Data items
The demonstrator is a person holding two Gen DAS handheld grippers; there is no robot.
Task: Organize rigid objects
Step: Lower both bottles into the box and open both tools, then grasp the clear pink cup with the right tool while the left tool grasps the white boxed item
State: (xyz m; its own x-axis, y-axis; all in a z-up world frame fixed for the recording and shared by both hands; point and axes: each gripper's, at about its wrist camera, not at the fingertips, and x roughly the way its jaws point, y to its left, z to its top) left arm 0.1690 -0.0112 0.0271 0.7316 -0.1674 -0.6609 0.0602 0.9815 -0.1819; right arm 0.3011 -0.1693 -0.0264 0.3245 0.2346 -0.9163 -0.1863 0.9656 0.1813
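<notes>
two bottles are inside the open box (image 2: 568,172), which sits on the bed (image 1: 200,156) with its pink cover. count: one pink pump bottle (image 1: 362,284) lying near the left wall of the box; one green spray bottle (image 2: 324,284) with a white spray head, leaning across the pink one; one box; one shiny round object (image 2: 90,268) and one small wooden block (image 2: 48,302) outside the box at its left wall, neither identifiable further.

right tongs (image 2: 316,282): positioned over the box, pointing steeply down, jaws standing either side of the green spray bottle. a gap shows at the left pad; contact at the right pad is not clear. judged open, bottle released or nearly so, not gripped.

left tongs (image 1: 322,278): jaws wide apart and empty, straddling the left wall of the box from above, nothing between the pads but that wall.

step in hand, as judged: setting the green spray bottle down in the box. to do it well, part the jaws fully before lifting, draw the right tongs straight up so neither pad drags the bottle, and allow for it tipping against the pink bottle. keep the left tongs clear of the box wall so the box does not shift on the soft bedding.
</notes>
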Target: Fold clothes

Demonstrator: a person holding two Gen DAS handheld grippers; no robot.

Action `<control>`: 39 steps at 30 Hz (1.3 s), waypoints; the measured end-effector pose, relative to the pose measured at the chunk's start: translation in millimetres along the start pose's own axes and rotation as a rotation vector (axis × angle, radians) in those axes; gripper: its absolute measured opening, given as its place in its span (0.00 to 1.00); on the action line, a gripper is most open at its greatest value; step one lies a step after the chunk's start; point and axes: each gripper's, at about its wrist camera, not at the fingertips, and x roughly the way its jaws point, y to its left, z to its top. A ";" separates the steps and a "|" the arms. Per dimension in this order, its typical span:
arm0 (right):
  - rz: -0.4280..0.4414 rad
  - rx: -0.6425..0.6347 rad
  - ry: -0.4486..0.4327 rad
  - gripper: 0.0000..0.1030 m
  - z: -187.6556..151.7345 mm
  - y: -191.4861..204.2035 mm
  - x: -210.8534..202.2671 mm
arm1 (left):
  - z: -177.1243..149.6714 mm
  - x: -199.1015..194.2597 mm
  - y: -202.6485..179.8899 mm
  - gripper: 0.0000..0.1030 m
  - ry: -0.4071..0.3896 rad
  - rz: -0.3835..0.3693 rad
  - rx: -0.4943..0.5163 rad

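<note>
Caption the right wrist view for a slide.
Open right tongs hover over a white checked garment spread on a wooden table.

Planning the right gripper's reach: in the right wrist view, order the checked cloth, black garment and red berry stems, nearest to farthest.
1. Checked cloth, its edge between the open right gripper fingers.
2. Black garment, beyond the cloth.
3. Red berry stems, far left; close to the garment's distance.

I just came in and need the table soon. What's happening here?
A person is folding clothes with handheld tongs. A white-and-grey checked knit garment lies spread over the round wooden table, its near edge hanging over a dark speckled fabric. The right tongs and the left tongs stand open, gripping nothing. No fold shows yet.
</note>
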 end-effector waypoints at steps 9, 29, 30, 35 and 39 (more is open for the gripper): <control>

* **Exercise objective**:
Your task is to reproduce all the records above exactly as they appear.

* **Expected answer**:
The demonstrator is a person holding two Gen DAS handheld grippers; there is no robot.
Task: Organize rigid objects
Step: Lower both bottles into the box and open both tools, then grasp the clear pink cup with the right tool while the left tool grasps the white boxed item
State: (xyz m; its own x-axis, y-axis; all in a z-up world frame fixed for the recording and shared by both hands; point and axes: each gripper's, at about its wrist camera, not at the fingertips, and x roughly the way its jaws point, y to its left, z to its top) left arm 0.1690 -0.0112 0.0271 0.7316 -0.1674 -0.6609 0.0602 0.9815 -0.1819; right arm 0.3011 -0.1693 -0.0264 0.3245 0.2346 -0.9163 -0.1863 0.9656 0.1813
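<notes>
two bottles are inside the open box (image 2: 568,172), which sits on the bed (image 1: 200,156) with its pink cover. count: one pink pump bottle (image 1: 362,284) lying near the left wall of the box; one green spray bottle (image 2: 324,284) with a white spray head, leaning across the pink one; one box; one shiny round object (image 2: 90,268) and one small wooden block (image 2: 48,302) outside the box at its left wall, neither identifiable further.

right tongs (image 2: 316,282): positioned over the box, pointing steeply down, jaws standing either side of the green spray bottle. a gap shows at the left pad; contact at the right pad is not clear. judged open, bottle released or nearly so, not gripped.

left tongs (image 1: 322,278): jaws wide apart and empty, straddling the left wall of the box from above, nothing between the pads but that wall.

step in hand, as judged: setting the green spray bottle down in the box. to do it well, part the jaws fully before lifting, draw the right tongs straight up so neither pad drags the bottle, and allow for it tipping against the pink bottle. keep the left tongs clear of the box wall so the box does not shift on the soft bedding.
</notes>
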Target: Fold clothes

Demonstrator: a person holding two Gen DAS handheld grippers; no robot.

Action `<control>`: 39 steps at 30 Hz (1.3 s), waypoints; the measured end-effector pose, relative to the pose measured at the chunk's start: translation in millimetres along the start pose's own axes and rotation as a rotation vector (axis × angle, radians) in those axes; gripper: its absolute measured opening, given as its place in its span (0.00 to 1.00); on the action line, a gripper is most open at its greatest value; step one lies a step after the chunk's start; point and axes: each gripper's, at about its wrist camera, not at the fingertips, and x roughly the way its jaws point, y to its left, z to its top. A ";" separates the steps and a "|" the arms. Per dimension in this order, its typical span:
arm0 (right):
  - rz: -0.4280..0.4414 rad
  - rx: -0.6425..0.6347 rad
  - ry: -0.4486..0.4327 rad
  - gripper: 0.0000..0.1030 m
  - z: -187.6556..151.7345 mm
  - y: -191.4861..204.2035 mm
  - x: -210.8534..202.2671 mm
arm1 (left):
  - z: -177.1243..149.6714 mm
  - x: -199.1015..194.2597 mm
  - y: -202.6485..179.8899 mm
  - gripper: 0.0000..0.1030 m
  - ry: -0.4071..0.3896 rad
  - rz: -0.3835..0.3693 rad
  - rx: -0.4943..0.5163 rad

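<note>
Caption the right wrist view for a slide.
Open right tongs hover over a white checked garment spread on a wooden table.

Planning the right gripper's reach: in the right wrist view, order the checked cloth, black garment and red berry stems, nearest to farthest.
1. Checked cloth, its edge between the open right gripper fingers.
2. Black garment, beyond the cloth.
3. Red berry stems, far left; close to the garment's distance.

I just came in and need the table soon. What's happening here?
A person is folding clothes with handheld tongs. A white-and-grey checked knit garment lies spread over the round wooden table, its near edge hanging over a dark speckled fabric. The right tongs and the left tongs stand open, gripping nothing. No fold shows yet.
</note>
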 end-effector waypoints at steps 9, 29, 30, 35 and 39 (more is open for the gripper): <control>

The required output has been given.